■ **WHAT IS REQUIRED**
Below is a listing; return it in full, exactly as it appears.

■ **SUPPLIED INFORMATION**
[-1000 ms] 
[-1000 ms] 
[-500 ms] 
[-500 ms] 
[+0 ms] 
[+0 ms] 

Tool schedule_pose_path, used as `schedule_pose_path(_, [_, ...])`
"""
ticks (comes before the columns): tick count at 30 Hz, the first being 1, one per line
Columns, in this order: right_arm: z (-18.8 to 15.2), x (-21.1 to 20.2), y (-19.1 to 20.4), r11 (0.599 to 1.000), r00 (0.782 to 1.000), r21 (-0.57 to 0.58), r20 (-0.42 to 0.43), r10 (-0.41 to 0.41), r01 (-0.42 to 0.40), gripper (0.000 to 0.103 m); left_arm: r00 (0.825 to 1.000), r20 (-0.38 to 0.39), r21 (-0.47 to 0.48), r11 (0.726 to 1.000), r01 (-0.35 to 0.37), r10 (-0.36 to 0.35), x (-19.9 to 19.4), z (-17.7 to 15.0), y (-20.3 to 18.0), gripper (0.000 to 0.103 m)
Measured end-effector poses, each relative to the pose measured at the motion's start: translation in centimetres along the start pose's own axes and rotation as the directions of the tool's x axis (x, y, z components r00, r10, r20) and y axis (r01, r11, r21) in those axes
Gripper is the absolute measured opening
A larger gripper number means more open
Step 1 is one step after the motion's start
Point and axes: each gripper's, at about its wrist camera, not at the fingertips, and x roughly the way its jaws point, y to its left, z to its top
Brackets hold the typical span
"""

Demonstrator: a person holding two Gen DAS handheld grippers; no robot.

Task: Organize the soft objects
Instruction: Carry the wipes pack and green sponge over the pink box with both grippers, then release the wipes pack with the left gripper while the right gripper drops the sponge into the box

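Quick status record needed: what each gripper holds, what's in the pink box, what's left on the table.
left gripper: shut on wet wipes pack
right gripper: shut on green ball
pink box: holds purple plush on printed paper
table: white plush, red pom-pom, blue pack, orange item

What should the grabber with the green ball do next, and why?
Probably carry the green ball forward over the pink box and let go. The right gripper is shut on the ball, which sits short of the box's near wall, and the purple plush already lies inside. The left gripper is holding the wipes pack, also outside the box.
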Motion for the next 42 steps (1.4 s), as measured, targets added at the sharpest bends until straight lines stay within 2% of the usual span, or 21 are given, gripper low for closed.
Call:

■ **SOLUTION TO THIS TASK**
[-1000 ms] 
[-1000 ms] 
[-500 ms] 
[-500 ms] 
[+0 ms] 
[+0 ms] 

Tool schedule_pose_path, used as `schedule_pose_path(_, [_, ...])`
"""
ticks (comes before the columns): tick count at 30 Hz, the first being 1, one per line
Columns, in this order: right_arm: z (-18.8 to 15.2), x (-21.1 to 20.2), y (-19.1 to 20.4), r11 (0.599 to 1.000), r00 (0.782 to 1.000), r21 (-0.57 to 0.58), r20 (-0.42 to 0.43), r10 (-0.41 to 0.41), r01 (-0.42 to 0.40), gripper (0.000 to 0.103 m); left_arm: r00 (0.825 to 1.000), r20 (-0.38 to 0.39), r21 (-0.47 to 0.48), r11 (0.726 to 1.000), r01 (-0.35 to 0.37), r10 (-0.36 to 0.35), x (-19.9 to 19.4), z (-17.7 to 15.0), y (-20.3 to 18.0), gripper (0.000 to 0.103 m)
Measured end-effector poses, each relative to the pose measured at the motion's start: translation in centimetres along the start pose's own axes and rotation as the directions of the tool's x axis (x, y, z components r00, r10, r20) and y axis (r01, r11, r21) in those axes
Gripper is the absolute measured opening
A larger gripper number means more open
Step 1 is one step after the motion's start
Point and axes: each gripper's, at about its wrist camera, not at the fingertips, and x roughly the way its jaws point, y to its left, z to its top
Brackets hold the typical span
"""

Demonstrator: a person holding two Gen DAS handheld grippers; no robot.

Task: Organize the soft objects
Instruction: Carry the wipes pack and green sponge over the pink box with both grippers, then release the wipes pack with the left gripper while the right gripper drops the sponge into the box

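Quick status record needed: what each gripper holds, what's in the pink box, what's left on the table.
left gripper: shut on wet wipes pack
right gripper: shut on green ball
pink box: holds purple plush on printed paper
table: white plush, red pom-pom, blue pack, orange item

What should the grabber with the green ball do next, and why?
Probably carry the green ball forward over the pink box and let go. The right gripper is shut on the ball, which sits short of the box's near wall, and the purple plush already lies inside. The left gripper is holding the wipes pack, also outside the box.
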Motion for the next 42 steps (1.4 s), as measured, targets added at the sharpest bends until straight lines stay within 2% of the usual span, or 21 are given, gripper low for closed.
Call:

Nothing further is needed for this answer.